Le transport fluvial, une alternative économiquement crédible?
Pour une entreprise située à proximité d'une voie d'eau, le coût est inférieur de 3 à 10% par rapport au transport routier. Il faut observer le coût global du transport fluvial car les économies réalisées ne se trouvent pas sur la partie transport proprement dite. Par exemple, le stockage des containers dans les ports intérieurs coûte bien moins cher que dans les ports maritimes.
Est-ce le moment de miser sur le fluvial?
Oui, je suis très optimiste. Depuis la fin des bourses d'affrètement, en 2000, le transport fluvial doit attirer ses clients et s'adapter, innover. Des offres concurrentielles existent enfin. Les projets de création de ports ou de liaisons se concrétisent et nous travaillons au développement de nouveaux concepts de bateaux. Sans oublier que les infrastructures sont loin d'être saturées. Sur le transport de grands gabarits, on peut multiplier par deux ou trois le volume de marchandises transportées. Maintenant il faut juste un changement d'habitude de la part des entreprises.

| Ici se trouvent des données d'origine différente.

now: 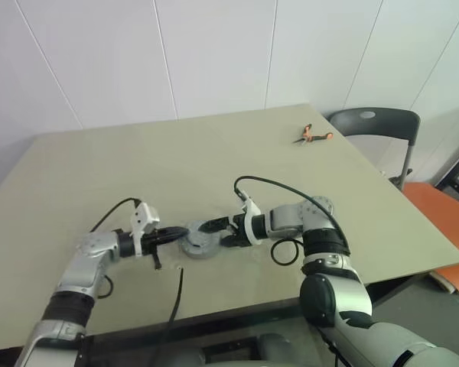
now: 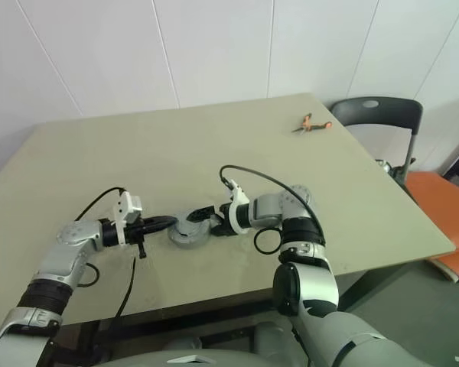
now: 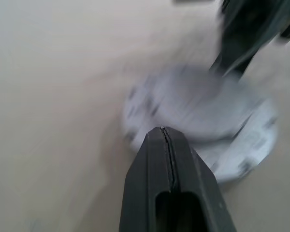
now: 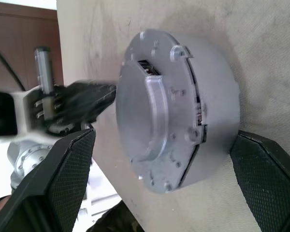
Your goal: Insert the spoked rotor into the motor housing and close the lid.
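The motor housing (image 4: 183, 121), lid (image 4: 142, 113) seated on it, is set near the table (image 1: 214, 145) front edge, flanked by the wide-spread right gripper (image 4: 164, 186); the left gripper (image 3: 163, 140), pressed together, is just beside it.

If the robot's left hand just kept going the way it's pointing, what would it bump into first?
Probably the motor housing. The shut left hand points right at its side, with the open right hand around it on the far side.

The motor housing (image 1: 200, 241) at lower centre is hemmed by the left gripper (image 1: 177, 235) and right gripper (image 1: 216, 234). Bare table (image 1: 176, 160) lies above; pliers (image 1: 312, 136) sit upper right.
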`<state>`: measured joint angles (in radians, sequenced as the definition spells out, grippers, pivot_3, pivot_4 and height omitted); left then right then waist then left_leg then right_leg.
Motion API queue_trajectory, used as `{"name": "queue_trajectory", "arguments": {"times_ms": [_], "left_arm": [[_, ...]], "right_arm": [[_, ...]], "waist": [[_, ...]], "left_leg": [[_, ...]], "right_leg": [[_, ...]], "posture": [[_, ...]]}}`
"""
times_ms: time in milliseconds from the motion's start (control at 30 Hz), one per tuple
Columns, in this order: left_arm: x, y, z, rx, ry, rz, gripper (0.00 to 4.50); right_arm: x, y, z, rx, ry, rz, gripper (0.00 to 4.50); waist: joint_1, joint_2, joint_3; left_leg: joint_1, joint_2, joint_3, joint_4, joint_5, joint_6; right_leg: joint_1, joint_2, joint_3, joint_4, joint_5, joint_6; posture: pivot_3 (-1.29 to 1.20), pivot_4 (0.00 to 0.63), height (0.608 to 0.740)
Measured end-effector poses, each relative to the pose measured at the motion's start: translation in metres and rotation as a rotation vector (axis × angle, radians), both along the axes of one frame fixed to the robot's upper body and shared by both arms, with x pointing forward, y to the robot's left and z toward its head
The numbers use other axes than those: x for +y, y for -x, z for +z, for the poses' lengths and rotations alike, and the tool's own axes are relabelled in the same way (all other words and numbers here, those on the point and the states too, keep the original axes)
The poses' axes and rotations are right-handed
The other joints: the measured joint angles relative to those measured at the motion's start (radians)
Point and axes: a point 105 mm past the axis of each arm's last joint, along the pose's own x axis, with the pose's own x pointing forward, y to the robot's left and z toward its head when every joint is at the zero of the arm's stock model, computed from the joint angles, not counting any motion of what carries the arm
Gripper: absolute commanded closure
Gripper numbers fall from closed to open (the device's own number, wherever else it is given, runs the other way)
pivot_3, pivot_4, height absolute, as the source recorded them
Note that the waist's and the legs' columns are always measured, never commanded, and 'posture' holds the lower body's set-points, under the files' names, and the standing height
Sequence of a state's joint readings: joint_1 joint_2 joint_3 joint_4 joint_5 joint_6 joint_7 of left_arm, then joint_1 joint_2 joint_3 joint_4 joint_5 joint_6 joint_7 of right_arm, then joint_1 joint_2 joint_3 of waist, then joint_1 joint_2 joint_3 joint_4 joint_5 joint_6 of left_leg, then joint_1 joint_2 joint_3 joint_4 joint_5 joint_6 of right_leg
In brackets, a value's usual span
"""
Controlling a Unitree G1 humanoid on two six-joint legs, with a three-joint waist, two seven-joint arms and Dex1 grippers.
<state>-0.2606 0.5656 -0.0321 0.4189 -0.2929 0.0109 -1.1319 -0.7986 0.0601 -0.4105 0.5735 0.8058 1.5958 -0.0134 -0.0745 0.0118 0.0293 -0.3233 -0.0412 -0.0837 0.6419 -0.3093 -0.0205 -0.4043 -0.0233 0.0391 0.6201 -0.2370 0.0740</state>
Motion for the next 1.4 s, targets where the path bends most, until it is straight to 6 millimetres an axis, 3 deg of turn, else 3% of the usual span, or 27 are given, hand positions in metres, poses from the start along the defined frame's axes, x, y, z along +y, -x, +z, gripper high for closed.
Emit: {"name": "queue_trajectory", "arguments": {"times_ms": [67, 267, 333, 833, 1100, 1400], "left_arm": [[0.009, 0.0, -0.004, 0.016, -0.012, 0.029, 4.5], [0.013, 0.006, -0.017, 0.063, -0.036, 0.034, 4.5], [0.013, 0.005, -0.016, 0.061, -0.042, 0.032, 4.5], [0.012, 0.005, -0.017, 0.061, -0.041, 0.039, 4.5], [0.006, 0.004, -0.017, 0.039, -0.018, 0.035, 4.5], [0.004, 0.003, -0.016, 0.033, -0.015, 0.032, 4.5]], "right_arm": [[0.0, 0.001, 0.001, 0.002, -0.001, 0.002, 0.02], [0.001, 0.003, -0.002, 0.078, -0.071, -0.031, 1.96], [0.002, 0.0, 0.004, 0.077, -0.116, -0.046, 2.27], [0.004, 0.002, 0.003, 0.069, -0.097, -0.029, 2.32], [-0.012, 0.022, 0.003, -0.042, -0.123, 0.136, 2.32], [-0.02, 0.013, 0.002, -0.078, -0.136, 0.153, 2.32]], "waist": [[0.002, 0.0, 0.0], [0.005, -0.003, 0.002], [0.005, -0.002, 0.002], [0.004, -0.002, 0.003], [0.008, -0.002, 0.004], [0.016, -0.004, 0.004]], "left_leg": [[-0.001, 0.0, 0.0, 0.0, 0.0, 0.0], [-0.017, -0.001, 0.0, 0.002, 0.0, 0.0], [-0.017, -0.002, 0.001, 0.001, 0.0, 0.0], [-0.016, -0.002, 0.001, 0.004, 0.0, 0.001], [-0.017, -0.004, 0.002, 0.004, 0.0, 0.001], [-0.017, -0.004, 0.001, 0.004, 0.0, 0.001]], "right_leg": [[-0.001, 0.0, 0.0, 0.0, 0.0, 0.0], [-0.015, -0.002, 0.0, 0.001, 0.004, -0.004], [-0.016, -0.003, 0.001, 0.002, 0.004, -0.004], [-0.016, -0.002, 0.001, 0.007, 0.001, 0.0], [-0.016, -0.004, 0.001, 0.005, 0.0, 0.001], [-0.016, -0.004, 0.001, 0.005, 0.0, 0.001]], "posture": [[0.0, 0.0, 0.74], [0.0, 0.0, 0.74], [0.0, 0.0, 0.74], [0.0, 0.0, 0.74], [0.0, 0.0, 0.74], [0.0, 0.0, 0.74]]}}
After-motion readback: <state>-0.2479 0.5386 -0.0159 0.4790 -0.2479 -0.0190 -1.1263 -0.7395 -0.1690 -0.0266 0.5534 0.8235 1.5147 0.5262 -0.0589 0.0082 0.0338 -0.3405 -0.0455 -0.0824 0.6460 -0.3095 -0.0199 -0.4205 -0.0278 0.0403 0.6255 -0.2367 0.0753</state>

Le fluvial peut-il devenir une alternative aux poids lourds?
Ce n'est pas une alternative car les fleuves ne desservent pas tout le territoire. Entre les ports et les entreprises, le camion reste incontournable pour assurer les derniers kilomètres. Mais c'est une solution pour que le transport routier puisse continuer son activité en évitant de congestionner les grandes villes.